Deutschland als Modell einer ungleichen Gesellschaft

Die Entstehung einer größeren sozialen Bewegung in Deutschland könnte mehr zur Lösung der Euro-Krise beitragen als all die hektischen Projekte des Duos Merkel/Sarkozy

Dass die Reichen immer reicher und die Armen in Deutschland immer ärmer werden, wird gerne als linke Propaganda abgetan. Doch jetzt wurde dieser schlichte Befund von der Organisation für wirtschaftliche Zusammenarbeit und Entwicklung OECD bestätigt und statisch untermauert.

Danach ist die Einkommensungleichheit in Deutschland seit 1990 stärker als in den meisten vergleichbaren Industrieländern gestiegen. Die obersten zehn Prozent verdienen etwa achtmal soviel wie die untersten zehn Prozent. Im Jahr 2008 hätten demnach die obersten 10 Prozent in Deutschland durchschnittlich 57.300 Euro verdient, die untersten zehn Prozent kamen auf 7.400 Euro. Noch in den neunziger Jahren hätten die Bestverdiener nur sechsmal so viel verdient wie die Unterklassen. Dieser Trend dürfte sich in den letzten Jahren sogar noch verschärft haben.

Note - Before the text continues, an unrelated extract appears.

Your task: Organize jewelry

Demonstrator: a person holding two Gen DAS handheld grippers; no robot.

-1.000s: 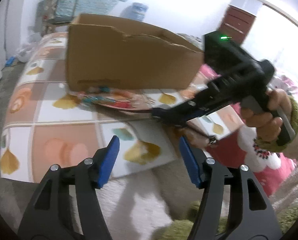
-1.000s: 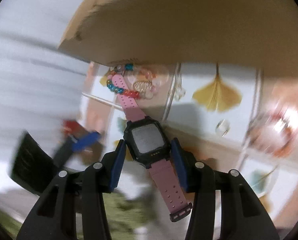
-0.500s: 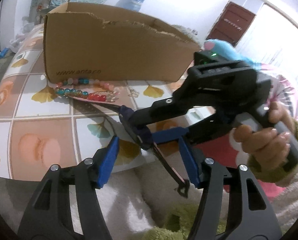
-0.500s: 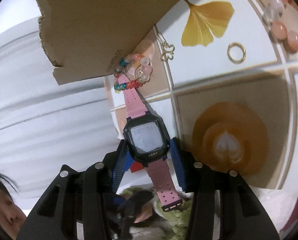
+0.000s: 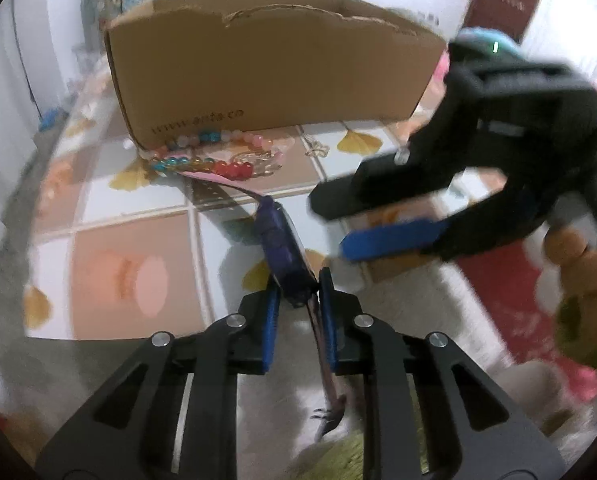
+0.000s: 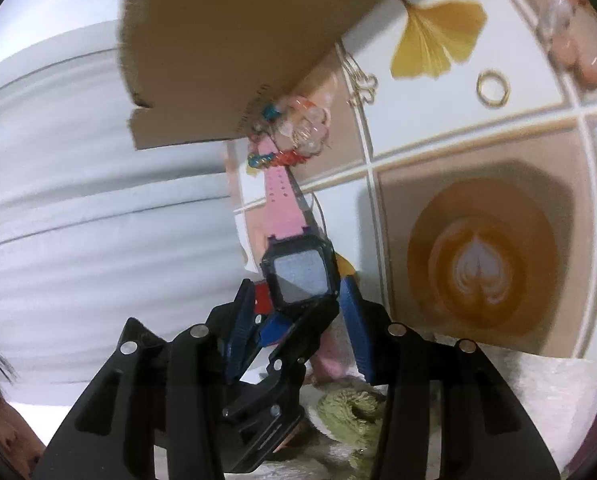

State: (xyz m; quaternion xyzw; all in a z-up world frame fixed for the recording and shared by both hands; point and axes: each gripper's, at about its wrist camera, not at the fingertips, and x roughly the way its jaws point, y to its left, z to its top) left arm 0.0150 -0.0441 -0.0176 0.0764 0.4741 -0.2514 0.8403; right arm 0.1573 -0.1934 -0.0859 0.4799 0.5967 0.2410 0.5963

Die Studie benannte auch die Ursachen für die zunehmende Ungleichheit. Die Etablierung von tarifvertragsfreien Zonen mit Dumpinglöhnen, die Ausweitung des Niedriglohnsektors auf immer mehr Arbeitsverhältnisse ist auch seit Jahren in der deutschen Innenpolitik ein Thema. Stichworte wie „Arm trotz Arbeit“ haben längst die Mainstream-Medien erreicht. Einige Zeit lang wird in Talkshows über die Gerechtigkeitslücke geredet werden, bis das Thema wieder aus dem Blickfeld verschwindet. Auch die Ergebnisse der OECD-Studie werden schnell zu den Akten gelegt, wenn nicht gesellschaftliche Bewegungen das Thema aufgreifen.

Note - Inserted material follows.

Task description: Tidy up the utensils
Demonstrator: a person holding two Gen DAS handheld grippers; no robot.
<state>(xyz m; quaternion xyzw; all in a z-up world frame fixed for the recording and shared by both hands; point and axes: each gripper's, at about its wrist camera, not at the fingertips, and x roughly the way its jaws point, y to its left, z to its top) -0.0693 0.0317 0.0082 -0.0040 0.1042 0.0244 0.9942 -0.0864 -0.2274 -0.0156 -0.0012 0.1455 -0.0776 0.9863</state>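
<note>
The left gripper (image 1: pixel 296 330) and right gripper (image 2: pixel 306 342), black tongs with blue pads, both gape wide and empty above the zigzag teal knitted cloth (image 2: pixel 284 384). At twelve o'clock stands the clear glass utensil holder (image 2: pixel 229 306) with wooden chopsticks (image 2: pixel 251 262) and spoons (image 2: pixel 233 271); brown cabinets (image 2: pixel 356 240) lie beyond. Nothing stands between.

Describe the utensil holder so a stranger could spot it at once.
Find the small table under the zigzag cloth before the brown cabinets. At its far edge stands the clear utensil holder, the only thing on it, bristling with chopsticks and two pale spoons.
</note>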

Das zeigte sich bei der erfolgreichen Emmely-Kampagne, über die jetzt ein Buch erschienen ist. Dort resümiert Kampagnenmitbegründer Gregor Zattler, dass das Schicksal der wegen eines angeblich unterschlagenen Kassenbons gekündigten Kaiser’s-Kassiererin auch deshalb die Republik wochenlang beschäftigte, weil dort gerade über hohe Managerabfindungen gestritten wurde und der Umgang mit Emmely als ungerecht empfunden wurde.

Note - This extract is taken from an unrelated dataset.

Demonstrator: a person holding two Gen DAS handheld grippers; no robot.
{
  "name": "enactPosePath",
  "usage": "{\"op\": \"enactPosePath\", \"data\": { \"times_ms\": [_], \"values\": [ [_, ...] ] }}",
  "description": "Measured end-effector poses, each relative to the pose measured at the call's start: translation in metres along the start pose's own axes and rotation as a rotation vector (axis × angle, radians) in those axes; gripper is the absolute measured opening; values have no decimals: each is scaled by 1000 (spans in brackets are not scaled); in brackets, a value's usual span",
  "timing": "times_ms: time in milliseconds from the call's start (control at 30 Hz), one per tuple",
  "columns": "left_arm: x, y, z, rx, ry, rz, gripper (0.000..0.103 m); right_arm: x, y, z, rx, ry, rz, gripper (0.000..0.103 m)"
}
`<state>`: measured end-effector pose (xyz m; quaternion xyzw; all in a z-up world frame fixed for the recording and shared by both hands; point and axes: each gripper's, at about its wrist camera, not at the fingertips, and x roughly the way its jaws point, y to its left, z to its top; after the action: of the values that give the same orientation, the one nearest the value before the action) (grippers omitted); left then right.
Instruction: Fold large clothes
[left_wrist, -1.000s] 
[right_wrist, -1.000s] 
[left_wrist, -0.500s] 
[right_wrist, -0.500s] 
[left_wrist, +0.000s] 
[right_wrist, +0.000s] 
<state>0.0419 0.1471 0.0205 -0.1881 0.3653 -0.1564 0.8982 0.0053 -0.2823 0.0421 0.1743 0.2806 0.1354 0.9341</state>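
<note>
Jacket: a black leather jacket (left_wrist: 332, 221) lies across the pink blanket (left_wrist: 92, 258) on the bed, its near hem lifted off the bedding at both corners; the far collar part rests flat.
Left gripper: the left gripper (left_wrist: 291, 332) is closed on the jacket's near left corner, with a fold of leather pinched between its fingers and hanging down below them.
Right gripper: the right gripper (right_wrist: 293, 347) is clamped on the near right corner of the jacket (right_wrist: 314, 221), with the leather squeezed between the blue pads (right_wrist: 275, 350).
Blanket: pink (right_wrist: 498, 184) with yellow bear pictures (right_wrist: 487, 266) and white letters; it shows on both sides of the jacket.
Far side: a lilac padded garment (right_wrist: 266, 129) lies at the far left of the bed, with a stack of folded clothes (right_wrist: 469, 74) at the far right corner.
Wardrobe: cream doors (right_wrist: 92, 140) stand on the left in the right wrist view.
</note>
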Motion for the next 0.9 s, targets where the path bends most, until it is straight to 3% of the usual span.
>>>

Auch der Anfang der Woche erzielte Durchbruch beim Tarifkonflikt der seit Mitte September streikenden Beschäftigen des nichtmedizinischen Personals der Berliner Charité, ist ein Beispiel dafür, wie die Gerechtigkeitsdebatte von Teilen der gewerkschaftlichen Bewegung aufgegriffen wurde. Nach einer wochenlangen Weigerung des CFM-Managements, über die Forderungen der Beschäftigten und ihrer Gewerkschaften auch nur zu verhandeln, haben diese nun eine beachtliche Lohnerhöhung erkämpft. In den letzten Wochen wurde der Arbeitskampf von den Unterstützern zunehmend als gesellschaftliche Auseinandersetzung gegen Billiglöhne interpretiert.

Offensive Lohnpolitik in Deutschland Beitrag zur Eurorettung?

Die Entstehung einer größeren sozialen Bewegung in Deutschland könnte mehr zur Lösung der Euro-Krise beitragen als all die hektischen Projekte des Duos Merkozy. Denn es ist gerade die von der OECD beschriebene Gesellschaft der Ungleichheit, die jetzt als europäisches Modell empfohlen und vielleicht bald sogar oktroyiert wird. Der Soziologe Oliver Nachtwey hat beschrieben, wie das Dogma der Spardiktate die Demokratie immer mehr aushöhlt. Die Sparkommissare verweisen dabei immer auf Deutschland, wo es gelungen sei, den Arbeitsmarkt so weit zu deregulieren, dass die Wirtschaft in der Lage andere EU-Länder nieder zu konkurrieren.

Daher werden die Stimmen lauter, die den Kampf gegen dieses deutsche Niedriglohnsystem als wichtigen Beitrag zur Minimierung der Eurokrise betrachten. Die OECD-Studie hat dafür Argumente geliefert und könnte die Frage auf die Tagesordnung setzen, ob die Gesellschaft der Ungleichheit nicht eher ein Auslaufmodell als ein EU-Exportprodukt sein sollte.